When to use which closed captions solution for livestreams?

Clevercast supports several ways to add (multilingual) closed captions to your livestream. Deciding which is best for your event depends, among other things, on the type of live stream, its duration, and your accuracy requirements.

Of course, budget also plays a part: for manual  transcription, you’ll need someone with professional experience and (usually) a shorthand keyboard.

For each of these ways, there are two options to use our services:

  • You can get a (monthly) plan to use Clevercast as a self-service SaaS solution and find any transcribers or correctors yourself (if needed).
  • You can contact us to find transcribers or correctors for you.


Livestreams with manual captioning

Manual transcription is the traditional way to add captions to your livestream. In Clevercast, manual transcribers can work remotely. They only need an internet connection and browser. Two transcribers can take turns for the same language.

This way, it is possible to add fully accurate closed captions to a live stream in real time. Moreover, Clevercast supports certain applications that facilitate transcribing with a stenography device (contact us for more info) which further increases accuracy.

If you need closed captions in multiple languages, you have two options:

  • Manual transcription for all languages
  • Manual transcription for one language. Clevercast can automatically translate the transcription into multiple languages. As this is text-to-text translation, the degree of accuracy is quite high (= much higher than speech-to-text)


Livestreams with semi-automatic captioning

If your budget does not allow for manual transcription, speech-to-text conversion with real time correction may be the perfect choice for you. This unique Clevercast solution automatically generates the closed captions through speech-to-text conversion, but allows you to still make adjustments via an online editor before the captions are displayed in the livestream.

This method does not require professional transcriber(s) and equipment, which often is the biggest cost. Anyone using a standard keyboard and mouse can make the adjustments.

Clevercast lets correctors avoid repetitive work as much as possible. They can pass adjustments (e.g. names, abbreviations, technical phrases) to the speech-to-text conversion engine, allowing it to learn during the livestream.

Extra closed captions can be added for any number of languages through automatic text-to-text translation. The translation is based on the closed captions after correction. So if the corrector does a good job, the translated closed captions will also be accurate.

Please note that, when using speech-to-text conversion, the livestream is delivered to your viewers with a two minute delay (see the ‘Unique speech-to-text conversion method’ section below). Also note that Clevercast currently only supports this if a single language is spoken in the livestream. If multiple languages are spoken, you will need manual transcription.


Livestreams with automatic captioning

Since you don’t have to hire anyone for manual conversion or correction, this is the cheapest option.

Keep in mind that accuracy of speech-to-text conversion depends on how well the speaker can be understood. For example, a strong dialect or poor articulation will result in lower accuracy. The quality of the audio feed is important as well, preferably without too much background noise.
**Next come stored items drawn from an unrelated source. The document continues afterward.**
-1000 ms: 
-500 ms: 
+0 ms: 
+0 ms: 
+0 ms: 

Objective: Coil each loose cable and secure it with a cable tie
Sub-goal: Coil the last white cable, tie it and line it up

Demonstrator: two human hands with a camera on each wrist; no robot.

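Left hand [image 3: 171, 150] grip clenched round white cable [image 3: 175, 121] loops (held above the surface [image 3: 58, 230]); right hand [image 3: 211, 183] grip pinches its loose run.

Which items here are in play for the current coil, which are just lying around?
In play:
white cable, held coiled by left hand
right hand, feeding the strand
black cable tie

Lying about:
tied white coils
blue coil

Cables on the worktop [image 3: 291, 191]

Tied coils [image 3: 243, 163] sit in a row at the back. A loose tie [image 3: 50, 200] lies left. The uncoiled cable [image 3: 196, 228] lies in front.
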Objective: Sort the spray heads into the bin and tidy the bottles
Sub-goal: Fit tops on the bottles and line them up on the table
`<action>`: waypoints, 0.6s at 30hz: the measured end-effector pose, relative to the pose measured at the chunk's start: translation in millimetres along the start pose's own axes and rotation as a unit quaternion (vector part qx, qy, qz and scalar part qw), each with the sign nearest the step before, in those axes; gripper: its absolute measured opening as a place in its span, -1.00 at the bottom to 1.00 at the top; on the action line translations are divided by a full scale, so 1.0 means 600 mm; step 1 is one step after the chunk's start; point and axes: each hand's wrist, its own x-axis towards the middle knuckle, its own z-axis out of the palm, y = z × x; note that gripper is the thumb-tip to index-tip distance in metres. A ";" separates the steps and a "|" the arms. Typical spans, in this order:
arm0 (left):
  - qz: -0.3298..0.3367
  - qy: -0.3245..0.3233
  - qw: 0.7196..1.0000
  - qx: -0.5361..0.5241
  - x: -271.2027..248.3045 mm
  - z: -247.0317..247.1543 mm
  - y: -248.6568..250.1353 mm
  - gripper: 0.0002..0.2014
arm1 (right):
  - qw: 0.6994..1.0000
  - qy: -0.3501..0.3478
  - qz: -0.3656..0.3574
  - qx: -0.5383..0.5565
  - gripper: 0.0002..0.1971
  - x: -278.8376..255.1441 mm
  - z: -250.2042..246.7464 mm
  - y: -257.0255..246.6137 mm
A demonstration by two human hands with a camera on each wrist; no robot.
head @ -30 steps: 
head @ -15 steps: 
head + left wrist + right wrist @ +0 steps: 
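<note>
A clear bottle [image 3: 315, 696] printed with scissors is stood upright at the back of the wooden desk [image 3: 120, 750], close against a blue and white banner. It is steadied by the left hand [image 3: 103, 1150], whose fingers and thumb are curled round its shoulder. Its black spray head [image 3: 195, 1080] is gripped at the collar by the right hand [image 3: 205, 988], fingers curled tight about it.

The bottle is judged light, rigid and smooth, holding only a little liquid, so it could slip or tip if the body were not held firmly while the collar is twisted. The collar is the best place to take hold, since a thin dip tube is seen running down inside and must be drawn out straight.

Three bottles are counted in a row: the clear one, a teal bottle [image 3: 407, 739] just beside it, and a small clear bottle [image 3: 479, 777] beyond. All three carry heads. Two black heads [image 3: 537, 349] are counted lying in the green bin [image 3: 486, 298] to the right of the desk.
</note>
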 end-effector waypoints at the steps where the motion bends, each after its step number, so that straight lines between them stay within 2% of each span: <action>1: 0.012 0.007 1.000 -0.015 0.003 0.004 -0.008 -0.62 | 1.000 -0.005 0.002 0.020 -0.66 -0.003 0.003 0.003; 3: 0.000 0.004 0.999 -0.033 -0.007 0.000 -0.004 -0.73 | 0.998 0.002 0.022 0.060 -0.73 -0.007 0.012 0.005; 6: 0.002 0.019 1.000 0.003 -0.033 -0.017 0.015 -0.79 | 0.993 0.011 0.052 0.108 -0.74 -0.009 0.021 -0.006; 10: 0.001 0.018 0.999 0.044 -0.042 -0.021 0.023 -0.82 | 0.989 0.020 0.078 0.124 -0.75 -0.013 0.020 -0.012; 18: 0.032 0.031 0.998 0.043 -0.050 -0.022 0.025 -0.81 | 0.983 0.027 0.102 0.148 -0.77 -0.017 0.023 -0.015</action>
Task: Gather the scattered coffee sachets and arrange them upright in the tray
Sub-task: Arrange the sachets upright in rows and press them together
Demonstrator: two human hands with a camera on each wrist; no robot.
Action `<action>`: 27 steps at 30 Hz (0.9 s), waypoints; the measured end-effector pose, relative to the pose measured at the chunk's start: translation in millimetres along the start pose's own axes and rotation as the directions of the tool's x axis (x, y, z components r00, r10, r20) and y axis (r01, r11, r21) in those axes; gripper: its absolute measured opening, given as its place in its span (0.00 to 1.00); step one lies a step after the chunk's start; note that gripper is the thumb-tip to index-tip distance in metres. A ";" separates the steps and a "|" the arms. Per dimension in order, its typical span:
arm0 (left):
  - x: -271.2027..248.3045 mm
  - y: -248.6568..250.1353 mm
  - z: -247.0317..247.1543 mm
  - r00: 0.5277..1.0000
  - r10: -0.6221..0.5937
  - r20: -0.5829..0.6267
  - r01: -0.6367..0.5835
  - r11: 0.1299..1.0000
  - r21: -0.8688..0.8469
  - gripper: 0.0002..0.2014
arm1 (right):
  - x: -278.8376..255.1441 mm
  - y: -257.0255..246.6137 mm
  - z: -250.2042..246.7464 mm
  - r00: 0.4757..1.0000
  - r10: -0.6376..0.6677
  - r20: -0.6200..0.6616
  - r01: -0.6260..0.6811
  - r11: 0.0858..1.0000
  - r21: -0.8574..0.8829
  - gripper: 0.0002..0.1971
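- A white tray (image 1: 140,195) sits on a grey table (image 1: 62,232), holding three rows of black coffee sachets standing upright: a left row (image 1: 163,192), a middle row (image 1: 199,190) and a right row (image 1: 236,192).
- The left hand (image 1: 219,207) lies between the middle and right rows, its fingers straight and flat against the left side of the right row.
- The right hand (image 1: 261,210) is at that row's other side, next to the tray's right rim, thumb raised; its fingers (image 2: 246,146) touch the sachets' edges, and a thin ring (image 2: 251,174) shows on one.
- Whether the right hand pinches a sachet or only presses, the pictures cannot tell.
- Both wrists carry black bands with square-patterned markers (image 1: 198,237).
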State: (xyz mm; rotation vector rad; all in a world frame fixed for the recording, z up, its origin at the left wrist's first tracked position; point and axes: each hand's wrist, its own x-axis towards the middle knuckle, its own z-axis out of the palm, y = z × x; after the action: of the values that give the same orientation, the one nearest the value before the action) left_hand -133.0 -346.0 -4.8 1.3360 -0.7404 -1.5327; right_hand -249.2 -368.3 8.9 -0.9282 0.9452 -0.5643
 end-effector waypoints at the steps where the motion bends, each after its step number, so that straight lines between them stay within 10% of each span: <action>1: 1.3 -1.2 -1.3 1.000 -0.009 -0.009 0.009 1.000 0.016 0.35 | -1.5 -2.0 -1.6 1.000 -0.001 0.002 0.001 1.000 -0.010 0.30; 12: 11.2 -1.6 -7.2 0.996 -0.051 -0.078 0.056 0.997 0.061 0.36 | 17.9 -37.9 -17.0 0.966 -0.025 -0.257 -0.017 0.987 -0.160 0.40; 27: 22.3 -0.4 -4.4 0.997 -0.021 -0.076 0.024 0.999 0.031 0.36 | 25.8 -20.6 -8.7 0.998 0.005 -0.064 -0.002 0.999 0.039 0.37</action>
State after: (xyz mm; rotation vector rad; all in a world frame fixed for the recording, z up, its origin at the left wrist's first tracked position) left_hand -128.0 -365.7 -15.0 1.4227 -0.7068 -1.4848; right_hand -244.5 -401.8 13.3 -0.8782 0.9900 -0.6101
Although Clevercast is currently the most accurate speech-to-text solution on the market (see below for the reason why), we still recommend having someone available to make manual adjustments. This doesn’t have to be a professional or someone with experience in the matter. Even if the number of corrections is limited (e.g. technical terms, names, abbreviations) this can make the closed captions much more accurate.

Extra closed captions in additional languages (text-to-text translation) is available here as well. This would be another reason to use a corrector: any errors in the initial captions (after correction) will also be in the translated captions.


Unique speech-to-text conversion method

For the (semi) automated captioning, Clevercast uses a unique near real-time speech-to-text conversion method. Because of this, the accuracy of closed captioning in Clevercast is much higher than in any other speech-to-text solutions on the market, making life much easier for correctors.

However, this will make your viewers see the live stream with a two-minute delay. This is necessary to guarantee the highest possible quality of the closed captions. Because of the delay, the AI engine has the full speech context at its disposal during conversion, allowing it to better interpret the words and put them into sentences. Without this delay, conversions would have to rely on single words or short phrases without context, leading to a much higher number of incorrect conversions.

In addition, Clevercast allows you to set text phrases, that (could) occur in the live stream (e.g. names, abbreviations, technical terms…). Setting words or phrases (called boosting) can be done both before and during the livestream. It increases the chance that words and phrases will be displayed correctly in the captions.

Finally, the delay also allows our player to show the captions intelligently, meaning that they will appear as sentences (as much as possible). This makes reading and understanding them a lot easier.